- _Exercise aim_
Anywhere the string "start" shows up in the listing below, copy the line it is in.

§ §

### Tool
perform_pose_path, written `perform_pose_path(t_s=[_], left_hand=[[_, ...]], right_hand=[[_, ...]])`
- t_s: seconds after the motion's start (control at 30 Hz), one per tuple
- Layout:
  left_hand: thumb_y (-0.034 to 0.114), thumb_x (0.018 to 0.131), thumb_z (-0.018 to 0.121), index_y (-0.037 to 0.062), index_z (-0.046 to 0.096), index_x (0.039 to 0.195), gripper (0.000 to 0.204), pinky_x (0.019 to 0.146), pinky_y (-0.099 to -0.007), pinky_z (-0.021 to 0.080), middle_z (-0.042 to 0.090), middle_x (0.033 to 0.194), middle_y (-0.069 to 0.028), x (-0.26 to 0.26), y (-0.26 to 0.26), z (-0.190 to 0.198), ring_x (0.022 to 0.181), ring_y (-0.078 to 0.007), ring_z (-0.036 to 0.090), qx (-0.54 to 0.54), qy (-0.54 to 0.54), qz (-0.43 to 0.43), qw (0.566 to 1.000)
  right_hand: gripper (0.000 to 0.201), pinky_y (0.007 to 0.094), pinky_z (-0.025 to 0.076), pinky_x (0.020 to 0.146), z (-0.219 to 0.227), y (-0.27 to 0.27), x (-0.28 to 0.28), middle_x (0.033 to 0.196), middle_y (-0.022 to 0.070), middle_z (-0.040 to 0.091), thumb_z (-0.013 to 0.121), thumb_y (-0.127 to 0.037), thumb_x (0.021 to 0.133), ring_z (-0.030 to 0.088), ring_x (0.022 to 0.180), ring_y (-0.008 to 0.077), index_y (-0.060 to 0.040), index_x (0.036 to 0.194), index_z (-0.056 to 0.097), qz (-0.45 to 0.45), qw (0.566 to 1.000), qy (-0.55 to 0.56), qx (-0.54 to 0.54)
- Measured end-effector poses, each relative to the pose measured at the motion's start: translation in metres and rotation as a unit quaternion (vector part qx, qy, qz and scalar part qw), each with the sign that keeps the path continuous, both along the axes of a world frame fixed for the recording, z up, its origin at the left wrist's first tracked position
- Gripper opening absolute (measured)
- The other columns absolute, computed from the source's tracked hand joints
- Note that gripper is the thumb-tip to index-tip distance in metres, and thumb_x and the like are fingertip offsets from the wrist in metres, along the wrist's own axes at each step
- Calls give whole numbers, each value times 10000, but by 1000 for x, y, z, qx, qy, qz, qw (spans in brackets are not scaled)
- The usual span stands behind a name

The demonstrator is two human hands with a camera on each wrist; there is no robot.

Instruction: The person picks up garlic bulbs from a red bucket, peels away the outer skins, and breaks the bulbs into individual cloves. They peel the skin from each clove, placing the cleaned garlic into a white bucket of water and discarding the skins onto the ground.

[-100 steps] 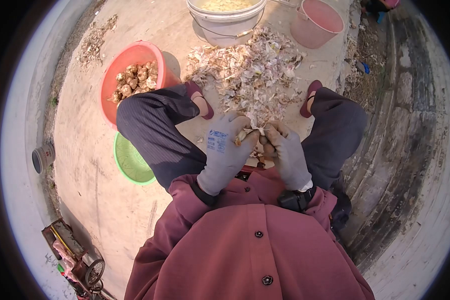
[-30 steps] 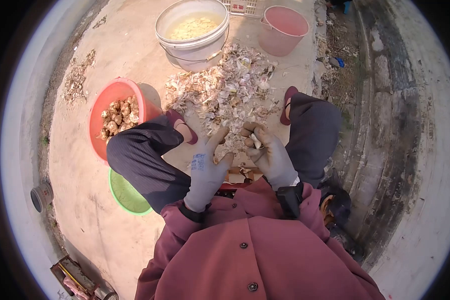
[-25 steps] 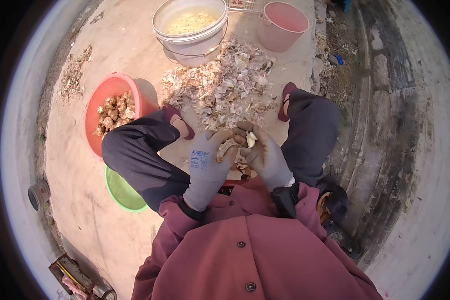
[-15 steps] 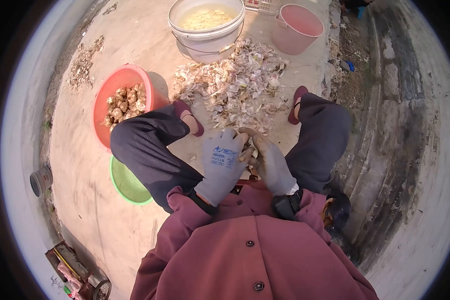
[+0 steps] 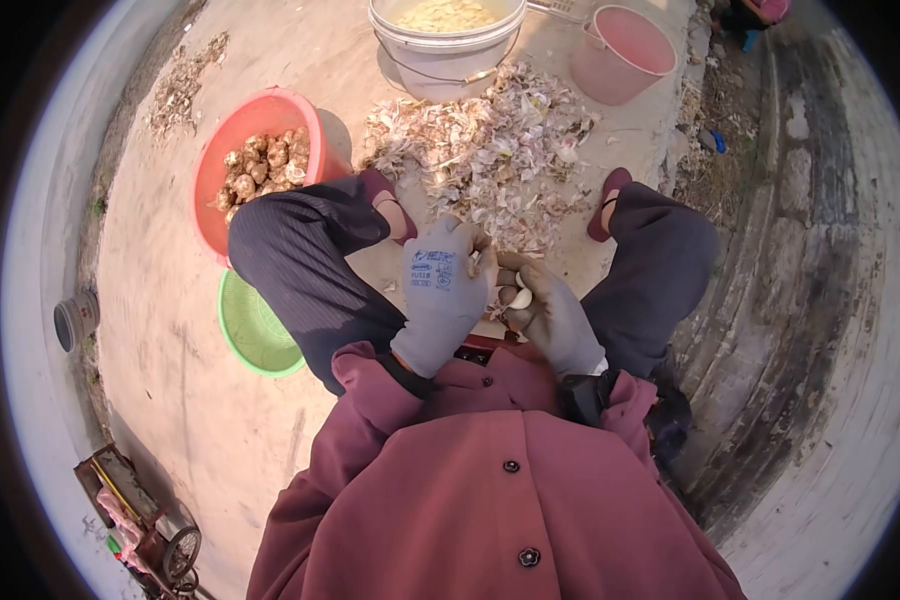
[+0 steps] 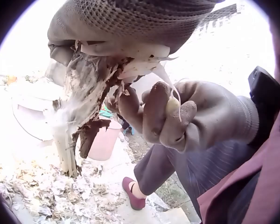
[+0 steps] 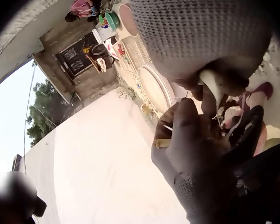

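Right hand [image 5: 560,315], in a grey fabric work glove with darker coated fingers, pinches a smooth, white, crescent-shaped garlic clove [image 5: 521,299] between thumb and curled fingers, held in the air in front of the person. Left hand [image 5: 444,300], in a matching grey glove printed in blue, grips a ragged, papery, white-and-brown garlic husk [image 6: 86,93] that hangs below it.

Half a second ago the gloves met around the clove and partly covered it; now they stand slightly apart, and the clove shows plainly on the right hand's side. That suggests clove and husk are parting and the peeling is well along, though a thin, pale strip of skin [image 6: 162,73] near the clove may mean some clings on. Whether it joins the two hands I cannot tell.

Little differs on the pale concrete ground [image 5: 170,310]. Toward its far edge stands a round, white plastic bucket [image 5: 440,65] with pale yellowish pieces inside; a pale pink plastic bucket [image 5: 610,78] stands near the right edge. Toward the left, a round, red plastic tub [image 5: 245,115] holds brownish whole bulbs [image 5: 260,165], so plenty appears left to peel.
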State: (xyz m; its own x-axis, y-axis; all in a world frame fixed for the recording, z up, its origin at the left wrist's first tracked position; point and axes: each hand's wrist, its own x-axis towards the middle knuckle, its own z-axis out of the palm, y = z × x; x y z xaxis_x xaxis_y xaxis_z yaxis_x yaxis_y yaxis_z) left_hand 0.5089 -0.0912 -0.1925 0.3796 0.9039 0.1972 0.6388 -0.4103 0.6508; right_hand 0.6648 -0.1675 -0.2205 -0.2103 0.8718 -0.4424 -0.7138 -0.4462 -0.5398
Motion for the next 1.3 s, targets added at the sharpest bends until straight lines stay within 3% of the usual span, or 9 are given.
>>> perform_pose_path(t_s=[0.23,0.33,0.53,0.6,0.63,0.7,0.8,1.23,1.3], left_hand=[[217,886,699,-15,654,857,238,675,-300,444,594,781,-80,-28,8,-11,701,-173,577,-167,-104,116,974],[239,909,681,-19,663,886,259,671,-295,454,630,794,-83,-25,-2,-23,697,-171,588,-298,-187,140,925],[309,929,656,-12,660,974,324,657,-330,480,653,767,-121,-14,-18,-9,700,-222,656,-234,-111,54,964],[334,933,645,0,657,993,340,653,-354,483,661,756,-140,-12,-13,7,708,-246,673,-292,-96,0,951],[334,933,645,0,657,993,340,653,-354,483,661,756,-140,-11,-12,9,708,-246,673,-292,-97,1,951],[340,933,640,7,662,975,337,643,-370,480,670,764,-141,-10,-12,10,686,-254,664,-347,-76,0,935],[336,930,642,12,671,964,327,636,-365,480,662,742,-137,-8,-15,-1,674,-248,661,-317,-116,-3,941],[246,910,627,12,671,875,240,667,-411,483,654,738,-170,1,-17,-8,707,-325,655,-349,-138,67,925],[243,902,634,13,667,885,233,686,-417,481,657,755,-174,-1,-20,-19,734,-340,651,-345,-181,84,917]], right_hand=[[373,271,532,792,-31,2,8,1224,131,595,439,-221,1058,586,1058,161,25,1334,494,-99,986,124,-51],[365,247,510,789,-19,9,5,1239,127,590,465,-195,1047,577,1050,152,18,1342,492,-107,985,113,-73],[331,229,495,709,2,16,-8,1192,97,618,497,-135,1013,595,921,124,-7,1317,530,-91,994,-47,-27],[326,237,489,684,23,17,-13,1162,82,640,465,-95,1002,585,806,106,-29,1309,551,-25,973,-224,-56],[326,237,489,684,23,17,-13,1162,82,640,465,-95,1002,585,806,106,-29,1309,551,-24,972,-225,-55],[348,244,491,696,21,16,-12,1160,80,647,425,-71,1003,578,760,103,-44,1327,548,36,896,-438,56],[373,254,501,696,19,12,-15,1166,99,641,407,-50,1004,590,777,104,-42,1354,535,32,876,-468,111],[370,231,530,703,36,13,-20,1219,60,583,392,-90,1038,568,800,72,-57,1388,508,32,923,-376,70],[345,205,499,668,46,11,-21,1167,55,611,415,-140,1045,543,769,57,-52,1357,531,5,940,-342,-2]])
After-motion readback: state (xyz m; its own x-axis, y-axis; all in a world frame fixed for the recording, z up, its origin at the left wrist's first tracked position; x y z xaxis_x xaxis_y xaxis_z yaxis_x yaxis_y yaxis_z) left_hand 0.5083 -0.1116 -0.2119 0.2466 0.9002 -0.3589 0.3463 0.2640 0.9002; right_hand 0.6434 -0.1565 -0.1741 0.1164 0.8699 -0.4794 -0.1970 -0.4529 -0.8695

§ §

- _Task answer_
- t_s: seconds after the motion's start (control at 30 Hz), one per tuple
- Measured end-effector poses, each relative to the pose measured at the motion's start: translation in metres and rotation as a unit quaternion (vector part qx, qy, qz and scalar part qw), each with the sign that keeps the path continuous, both along the axes of a world frame fixed for the recording, z up, its origin at the left wrist's first tracked position

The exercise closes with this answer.